Mancia F, Keep N H, Nakagawa A, Leadlay P F, McSweeney S, Rasmussen B, Bösecke P, Diat O, Evans P R
MRC Laboratory of Molecular Biology, Hills Road, Cambridge CB2 2QH, UK.
Structure. 1996 Mar 15;4(3):339-50. doi: 10.1016/s0969-2126(96)00037-8.
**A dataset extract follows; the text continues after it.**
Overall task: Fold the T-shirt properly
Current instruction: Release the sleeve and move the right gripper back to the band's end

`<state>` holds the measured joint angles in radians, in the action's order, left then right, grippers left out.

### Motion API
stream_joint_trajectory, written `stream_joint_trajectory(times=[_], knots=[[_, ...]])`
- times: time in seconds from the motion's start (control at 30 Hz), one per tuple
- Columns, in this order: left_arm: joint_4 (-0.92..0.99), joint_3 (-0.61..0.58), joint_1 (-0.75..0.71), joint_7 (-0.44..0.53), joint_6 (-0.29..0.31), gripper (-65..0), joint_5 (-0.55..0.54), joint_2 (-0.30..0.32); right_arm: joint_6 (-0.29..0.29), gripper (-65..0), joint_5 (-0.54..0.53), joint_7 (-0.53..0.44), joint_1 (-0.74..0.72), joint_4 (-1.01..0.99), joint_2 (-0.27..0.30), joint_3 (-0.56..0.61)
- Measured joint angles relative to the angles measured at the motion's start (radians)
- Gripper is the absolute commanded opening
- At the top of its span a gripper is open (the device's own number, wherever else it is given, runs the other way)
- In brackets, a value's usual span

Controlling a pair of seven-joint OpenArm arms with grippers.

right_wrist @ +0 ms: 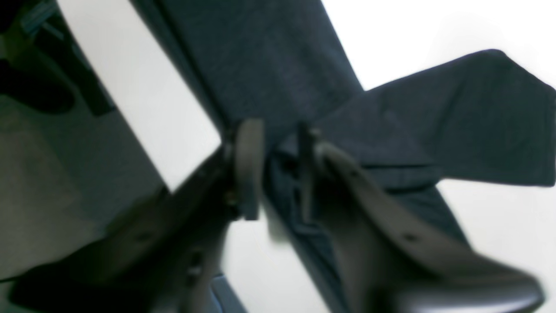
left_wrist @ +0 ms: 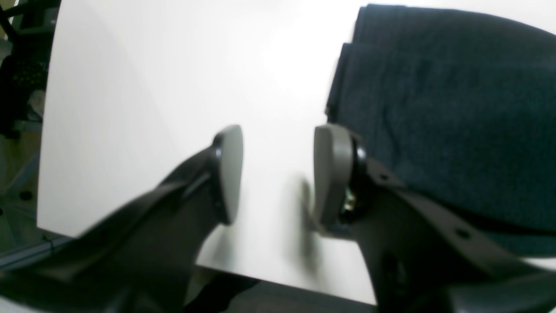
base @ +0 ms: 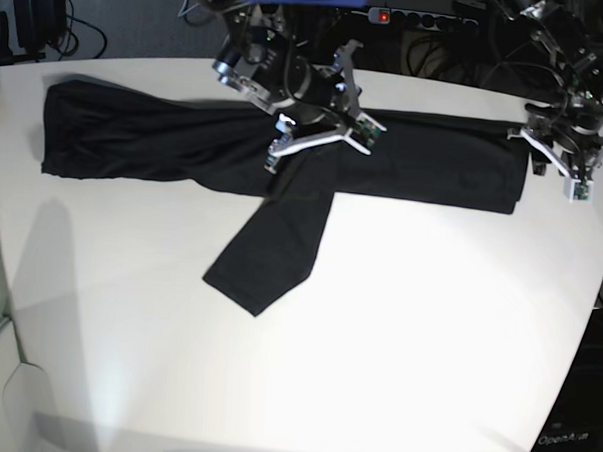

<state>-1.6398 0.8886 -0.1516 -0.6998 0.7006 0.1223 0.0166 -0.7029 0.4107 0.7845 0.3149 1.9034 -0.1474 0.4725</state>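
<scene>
While the T-shirt [base: 284,165] lies stretched along the far part of the white surface [base: 377,329], one sleeve angles out below the right pincer [right_wrist: 278,169]. Right arm reaches down over the garment's middle, wrist tilted; its jaws stand parted, astride a raised fold of black cloth, though blur hides whether they press it. Left pincer [left_wrist: 278,174] hangs off the shirt's end, jaws apart over bare surface, nothing between them; folded fabric edge lies just beside its right finger [left_wrist: 332,174].
</scene>
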Motion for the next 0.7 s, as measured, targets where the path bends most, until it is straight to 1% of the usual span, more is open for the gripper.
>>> stream_joint_trajectory(times=[0.07, 0.13, 0.2, 0.27, 0.33, 0.37, 0.43, 0.47, 0.5, 0.57, 0.63, 0.7], knots=[[0.000, 0.000, 0.000, 0.000, 0.000, -38.9, 0.000, 0.000, 0.000, -35.1, 0.000, 0.005, 0.008, 0.000, 0.000, 0.000], [0.000, 0.000, 0.000, 0.000, 0.000, -38.9, 0.000, 0.000, 0.000, -30.6, 0.000, 0.002, 0.007, 0.000, 0.000, 0.004], [0.000, 0.000, 0.000, 0.000, 0.000, -38.9, 0.000, 0.000, 0.000, -29.0, 0.001, 0.016, 0.007, 0.000, 0.000, 0.004], [0.000, 0.000, 0.001, 0.000, 0.000, -38.9, 0.000, 0.000, 0.000, -29.3, 0.004, 0.044, -0.003, 0.000, 0.000, 0.000], [-0.002, 0.000, 0.000, 0.000, 0.000, -38.9, -0.001, 0.000, 0.000, -29.5, 0.008, 0.067, -0.031, 0.000, 0.002, -0.041], [-0.004, 0.000, 0.000, 0.000, 0.000, -38.9, -0.005, 0.000, 0.000, -30.1, 0.019, 0.072, -0.050, 0.000, 0.024, -0.065], [-0.004, 0.002, 0.003, 0.000, 0.000, -38.8, -0.008, 0.002, 0.000, -31.5, 0.021, 0.080, -0.071, 0.002, 0.098, -0.118], [-0.004, 0.002, 0.006, 0.000, 0.000, -38.8, -0.007, 0.003, 0.000, -31.9, 0.031, 0.105, -0.070, 0.002, 0.129, -0.143], [-0.004, 0.002, 0.009, 0.000, -0.001, -38.8, -0.007, 0.003, 0.000, -32.0, 0.029, 0.108, -0.065, 0.002, 0.153, -0.168], [-0.004, -0.001, 0.018, 0.000, 0.000, -38.8, -0.008, 0.002, 0.000, -32.1, 0.022, 0.103, -0.062, 0.002, 0.190, -0.213], [-0.004, -0.002, 0.046, -0.014, 0.002, -38.8, -0.008, -0.006, 0.000, -32.1, 0.019, 0.095, -0.074, 0.002, 0.221, -0.261], [-0.004, -0.003, 0.077, -0.009, 0.002, -38.8, -0.008, -0.008, 0.000, -32.1, 0.024, 0.090, -0.087, 0.002, 0.245, -0.303]])
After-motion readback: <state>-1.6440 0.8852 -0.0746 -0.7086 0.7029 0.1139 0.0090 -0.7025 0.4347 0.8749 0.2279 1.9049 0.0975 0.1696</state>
The enzyme methylmalonyl-coenzyme A (CoA) mutase, an alphabeta heterodimer of 150 kDa, is a member of a class of enzymes that uses coenzyme B12 (adenosylcobalamin) as a cofactor. The enzyme induces the formation of an adenosyl radical from the cofactor. This radical then initiates a free-radical rearrangement of its substrate, succinyl-CoA, to methylmalonyl-CoA.
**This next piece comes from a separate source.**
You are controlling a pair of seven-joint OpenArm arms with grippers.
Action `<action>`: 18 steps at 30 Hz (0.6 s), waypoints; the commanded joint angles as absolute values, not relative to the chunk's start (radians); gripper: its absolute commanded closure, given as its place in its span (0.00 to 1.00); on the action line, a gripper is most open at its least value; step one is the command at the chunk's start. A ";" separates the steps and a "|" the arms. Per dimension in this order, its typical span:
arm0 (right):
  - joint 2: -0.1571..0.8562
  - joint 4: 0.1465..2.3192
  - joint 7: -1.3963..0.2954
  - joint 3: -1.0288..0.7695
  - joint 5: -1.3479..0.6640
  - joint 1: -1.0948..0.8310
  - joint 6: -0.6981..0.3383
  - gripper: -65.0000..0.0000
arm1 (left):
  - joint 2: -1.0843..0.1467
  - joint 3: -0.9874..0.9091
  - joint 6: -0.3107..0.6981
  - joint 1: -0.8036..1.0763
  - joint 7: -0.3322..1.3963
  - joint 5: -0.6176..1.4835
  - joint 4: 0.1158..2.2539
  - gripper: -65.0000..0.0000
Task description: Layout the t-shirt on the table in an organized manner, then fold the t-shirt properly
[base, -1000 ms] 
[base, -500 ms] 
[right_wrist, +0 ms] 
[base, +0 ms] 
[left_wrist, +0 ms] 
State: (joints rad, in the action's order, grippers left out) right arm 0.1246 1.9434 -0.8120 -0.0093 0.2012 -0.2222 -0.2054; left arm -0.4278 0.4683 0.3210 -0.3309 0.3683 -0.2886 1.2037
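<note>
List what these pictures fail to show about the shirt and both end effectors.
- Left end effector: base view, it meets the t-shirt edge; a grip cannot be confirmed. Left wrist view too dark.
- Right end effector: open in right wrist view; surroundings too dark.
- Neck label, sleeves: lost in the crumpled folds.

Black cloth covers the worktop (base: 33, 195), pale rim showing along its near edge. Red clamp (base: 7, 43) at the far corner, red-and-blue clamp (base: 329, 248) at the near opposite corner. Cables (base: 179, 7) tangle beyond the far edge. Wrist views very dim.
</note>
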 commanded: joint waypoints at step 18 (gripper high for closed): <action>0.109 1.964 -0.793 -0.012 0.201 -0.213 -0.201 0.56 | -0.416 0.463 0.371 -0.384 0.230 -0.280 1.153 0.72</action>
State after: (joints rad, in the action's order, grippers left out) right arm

Reported here is the crystal structure at 2 A resolution of methylmalonyl-CoA mutase from Propionibacterium shermanii in complex with coenzyme B12 and with the partial substrate desulpho-CoA (lacking the succinyl group and the sulphur atom of the substrate). The coenzyme is bound by a domain which shares a similar fold to those of flavodoxin and the B12-binding domain of methylcobalamin-dependent methionine synthase. The cobalt atom is coordinated, via a long bond, to a histidine from the protein. The partial substrate is bound along the axis of a (beta/alpha)8 TIM barrel domain.
The histidine-cobalt distance is very long (2.5 A compared with 1.95-2.2 A in free cobalamins), suggesting that the enzyme positions the histidine in order to weaken the metal-carbon bond of the cofactor and favour the formation of the initial radical species. The active site is deeply buried, and the only access to it is through a narrow tunnel along the axis of the TIM barrel domain.
甲基丙二酰辅酶A变位酶是一种150 kDa的αβ异二聚体酶,属于一类以辅酶B12(腺苷钴胺素)为辅因子的酶。该酶从辅因子诱导形成腺苷自由基。然后这个自由基引发其底物琥珀酰辅酶A的自由基重排,生成甲基丙二酰辅酶A。
本文报道了来自谢氏丙酸杆菌的甲基丙二酰辅酶A变位酶与辅酶B12及部分底物脱硫辅酶A(缺乏底物的琥珀酰基团和硫原子)复合物在2 Å分辨率下的晶体结构。辅酶由一个结构域结合,该结构域与黄素氧还蛋白和钴胺素依赖性甲硫氨酸合酶的B12结合结构域具有相似的折叠方式。钴原子通过一个长键与蛋白质中的一个组氨酸配位。部分底物沿着一个(β/α)8 TIM桶状结构域的轴结合。
组氨酸 - 钴的距离非常长(2.5 Å,而游离钴胺素中的距离为1.95 - 2.2 Å),这表明该酶将组氨酸定位以削弱辅因子的金属 - 碳键并有利于初始自由基物种 的形成。活性位点深埋,唯一通向它的途径是通过沿着TIM桶状结构域轴的一条狭窄通道。